++++ Dataset section ++++
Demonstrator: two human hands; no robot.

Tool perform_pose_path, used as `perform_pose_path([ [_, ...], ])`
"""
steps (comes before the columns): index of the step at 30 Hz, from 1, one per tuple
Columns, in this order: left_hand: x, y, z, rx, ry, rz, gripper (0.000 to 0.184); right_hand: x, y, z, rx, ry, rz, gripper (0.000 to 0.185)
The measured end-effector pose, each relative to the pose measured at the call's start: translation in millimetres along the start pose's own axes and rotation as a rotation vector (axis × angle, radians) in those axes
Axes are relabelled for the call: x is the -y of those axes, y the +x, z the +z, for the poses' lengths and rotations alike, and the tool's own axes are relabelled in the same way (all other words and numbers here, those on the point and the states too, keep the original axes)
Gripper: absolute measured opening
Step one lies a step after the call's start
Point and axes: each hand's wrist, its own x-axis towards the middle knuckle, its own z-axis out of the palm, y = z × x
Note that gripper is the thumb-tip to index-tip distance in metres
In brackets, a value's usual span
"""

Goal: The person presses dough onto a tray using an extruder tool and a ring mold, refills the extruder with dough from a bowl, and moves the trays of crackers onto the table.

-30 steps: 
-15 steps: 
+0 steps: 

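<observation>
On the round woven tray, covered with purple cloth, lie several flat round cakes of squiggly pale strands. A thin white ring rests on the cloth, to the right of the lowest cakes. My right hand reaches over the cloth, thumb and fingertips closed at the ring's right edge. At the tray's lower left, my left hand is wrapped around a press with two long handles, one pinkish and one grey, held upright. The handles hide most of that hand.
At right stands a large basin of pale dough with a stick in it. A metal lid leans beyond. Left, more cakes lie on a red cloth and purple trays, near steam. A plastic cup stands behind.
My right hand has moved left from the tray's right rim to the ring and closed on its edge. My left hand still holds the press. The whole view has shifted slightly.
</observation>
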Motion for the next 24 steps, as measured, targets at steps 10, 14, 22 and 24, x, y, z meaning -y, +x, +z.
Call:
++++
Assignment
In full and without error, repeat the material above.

Answer below
Demonstrator: two human hands; no robot.

Tool perform_pose_path, used as `perform_pose_path([ [_, ...], ])`
"""
steps (comes before the columns): index of the step at 30 Hz, from 1, one per tuple
Columns, in this order: left_hand: x, y, z, rx, ry, rz, gripper (0.000 to 0.184); right_hand: x, y, z, rx, ry, rz, gripper (0.000 to 0.185)
The measured end-effector pose, each relative to the pose measured at the call's start: translation in millimetres along the start pose's own axes and rotation as a rotation vector (axis × angle, radians) in those axes
Axes are relabelled for the call: x is the -y of those axes, y the +x, z the +z, for the poses' lengths and rotations alike, and the tool's own axes are relabelled in the same way (all other words and numbers here, those on the point and the states too, keep the original axes)
Gripper: absolute measured opening
Step one lies a step after the call's start
Point and axes: each hand's wrist, its own x-axis towards the middle knuckle, its own z-axis out of the palm, y = z × x
Note that gripper is the thumb-tip to index-tip distance in metres
In brackets, a value's usual span
"""

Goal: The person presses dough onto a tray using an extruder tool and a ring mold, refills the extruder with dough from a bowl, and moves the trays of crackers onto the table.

-30 steps: 
-15 steps: 
+0 steps: 

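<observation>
On the round woven tray, covered with purple cloth, lie several flat round cakes of squiggly pale strands. A thin white ring rests on the cloth, to the right of the lowest cakes. My right hand reaches over the cloth, thumb and fingertips closed at the ring's right edge. At the tray's lower left, my left hand is wrapped around a press with two long handles, one pinkish and one grey, held upright. The handles hide most of that hand.
At right stands a large basin of pale dough with a stick in it. A metal lid leans beyond. Left, more cakes lie on a red cloth and purple trays, near steam. A plastic cup stands behind.
My right hand has moved left from the tray's right rim to the ring and closed on its edge. My left hand still holds the press. The whole view has shifted slightly.
</observation>
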Motion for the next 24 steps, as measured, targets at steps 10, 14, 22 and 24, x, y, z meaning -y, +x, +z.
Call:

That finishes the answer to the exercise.